Condenados, rapazes terão de limpar pichações em postes e bens públicos no Rio durante um ano

Talita Figueiredo, especial para o Estadão,

14 de novembro de 2007 | 19h04

Os dois jovens acusados de roubar um extintor de incêndio de um shopping da Barra da Tijuca, na zona oeste do Rio, e agredir mulheres que estavam em um ponto de ônibus do bairro foram condenados a cumprir serviços comunitários na Companhia de Limpeza Urbana (Comlurb) por oito horas semanais no período de um ano. A decisão foi tomada na terça-feira, 13, pelo juiz Joaquim Domingos de Almeida Neto, do Juizado Especial Criminal da Barra. O crime acontece na madrugada de 4 de novembro. Fernando Mattos Roriz Júnior, de 19 anos, e Luciano Filgueiras da Silva Monteiro, de 21 anos, foram processados por "molestarem e perturbarem a tranqüilidade de alguém, por acinte ou por motivo reprovável, infração prevista no artigo 65 da Lei de Contravenções Penais", informou o Tribunal de Justiça do Rio (TJ).

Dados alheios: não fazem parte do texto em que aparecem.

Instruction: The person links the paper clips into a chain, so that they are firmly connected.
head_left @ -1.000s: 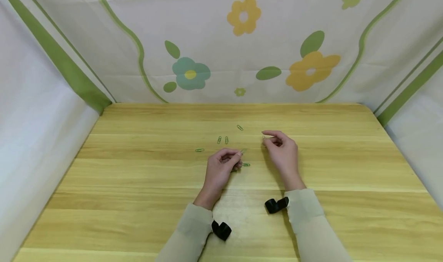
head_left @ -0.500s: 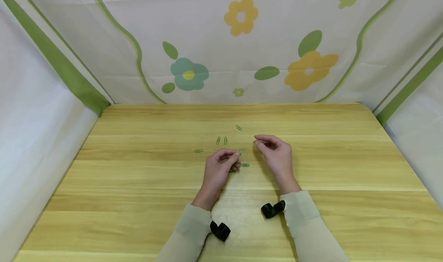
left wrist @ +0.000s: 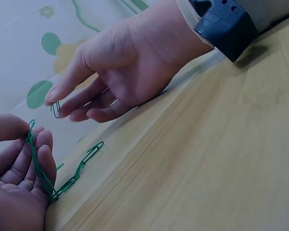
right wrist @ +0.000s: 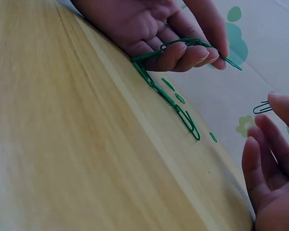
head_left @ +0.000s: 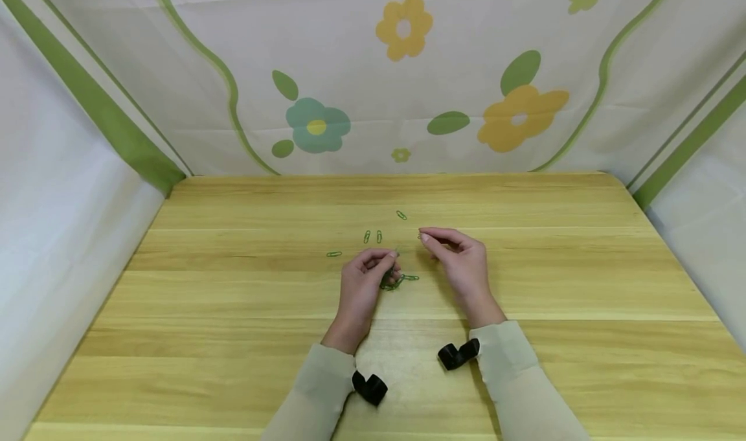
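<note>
My left hand [head_left: 364, 282] pinches the top clip of a chain of green paper clips [right wrist: 156, 89] between thumb and fingertips. In the left wrist view the chain [left wrist: 38, 166] hangs past the palm, and its lower end lies along the table. To the right, my right hand [head_left: 463, 263] holds a single green paper clip [left wrist: 55, 109] by one end between thumb and index finger. That clip's looped end points toward the left hand, with a gap between it and the chain's top clip.
Several loose green paper clips lie on the wooden table [head_left: 233, 337] beyond the hands: a slanted paper clip [head_left: 401, 215], a pair of upright ones, and a paper clip [head_left: 334, 254] at the left. A flower-printed cloth [head_left: 361, 72] hangs behind the table.
My right hand has moved left with its paper clip, closer to the left hand. The left hand has shifted slightly left, and more of the chain shows below it.
</note>
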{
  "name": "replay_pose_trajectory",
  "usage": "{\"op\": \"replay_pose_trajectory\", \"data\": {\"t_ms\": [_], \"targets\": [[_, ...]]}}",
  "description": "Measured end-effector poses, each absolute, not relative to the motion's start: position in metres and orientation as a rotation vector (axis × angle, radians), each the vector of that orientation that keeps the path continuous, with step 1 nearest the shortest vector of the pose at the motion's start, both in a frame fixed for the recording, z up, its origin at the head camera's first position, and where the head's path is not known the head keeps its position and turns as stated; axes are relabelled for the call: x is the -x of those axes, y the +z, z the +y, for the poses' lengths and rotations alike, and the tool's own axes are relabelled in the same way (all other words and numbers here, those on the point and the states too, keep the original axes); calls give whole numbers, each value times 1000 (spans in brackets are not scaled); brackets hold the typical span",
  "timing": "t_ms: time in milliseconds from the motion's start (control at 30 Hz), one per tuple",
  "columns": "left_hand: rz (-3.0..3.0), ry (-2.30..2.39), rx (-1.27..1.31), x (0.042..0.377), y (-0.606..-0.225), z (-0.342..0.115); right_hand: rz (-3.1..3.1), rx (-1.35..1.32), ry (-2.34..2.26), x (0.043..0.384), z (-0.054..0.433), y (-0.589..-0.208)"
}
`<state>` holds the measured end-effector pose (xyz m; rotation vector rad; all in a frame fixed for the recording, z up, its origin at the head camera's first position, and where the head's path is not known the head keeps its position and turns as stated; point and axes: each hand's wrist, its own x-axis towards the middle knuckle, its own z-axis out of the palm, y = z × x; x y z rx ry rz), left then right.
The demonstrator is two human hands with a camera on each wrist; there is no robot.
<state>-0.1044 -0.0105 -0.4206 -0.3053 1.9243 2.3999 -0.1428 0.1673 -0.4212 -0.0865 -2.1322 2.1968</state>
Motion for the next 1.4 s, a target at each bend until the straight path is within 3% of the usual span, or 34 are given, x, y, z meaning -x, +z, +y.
{"op": "replay_pose_trajectory", "data": {"t_ms": [333, 800, 1400], "targets": [[1850, 2579, 350, 104, -419, -8, -2005, 8, 2344, 136, 152, -416], [1899, 2652, 181, 100, -419, -9, -2018, -3, 2295, 131, 143, -408], [1943, 2649, 209, 99, -418, -9, -2083, -241, 2267, 129, 142, -410]]}}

O crime de roubo faz parte de outro processo, no qual eles podem ser ainda condenados a cumprir pena de dois a oito anos de prisão. O trabalho deles na Comlurb será limpar pichações em postes e bens públicos. De acordo com o TJ, os acusados se mostraram arrependidos e tiveram que pedir também desculpas à vítima. A decisão do juiz foi baseada no Enunciado 79 do Encontro Nacional de Coordenadores de Juizados Especiais do Rio que diz "ser incabível o oferecimento de denúncia após sentença homologatória de transação penal". Caso haja descumprimento da transação penal, será dado prosseguimento à ação penal pela contravenção e por crime de lesão corporal, com oferecimento de denúncia pelo MP.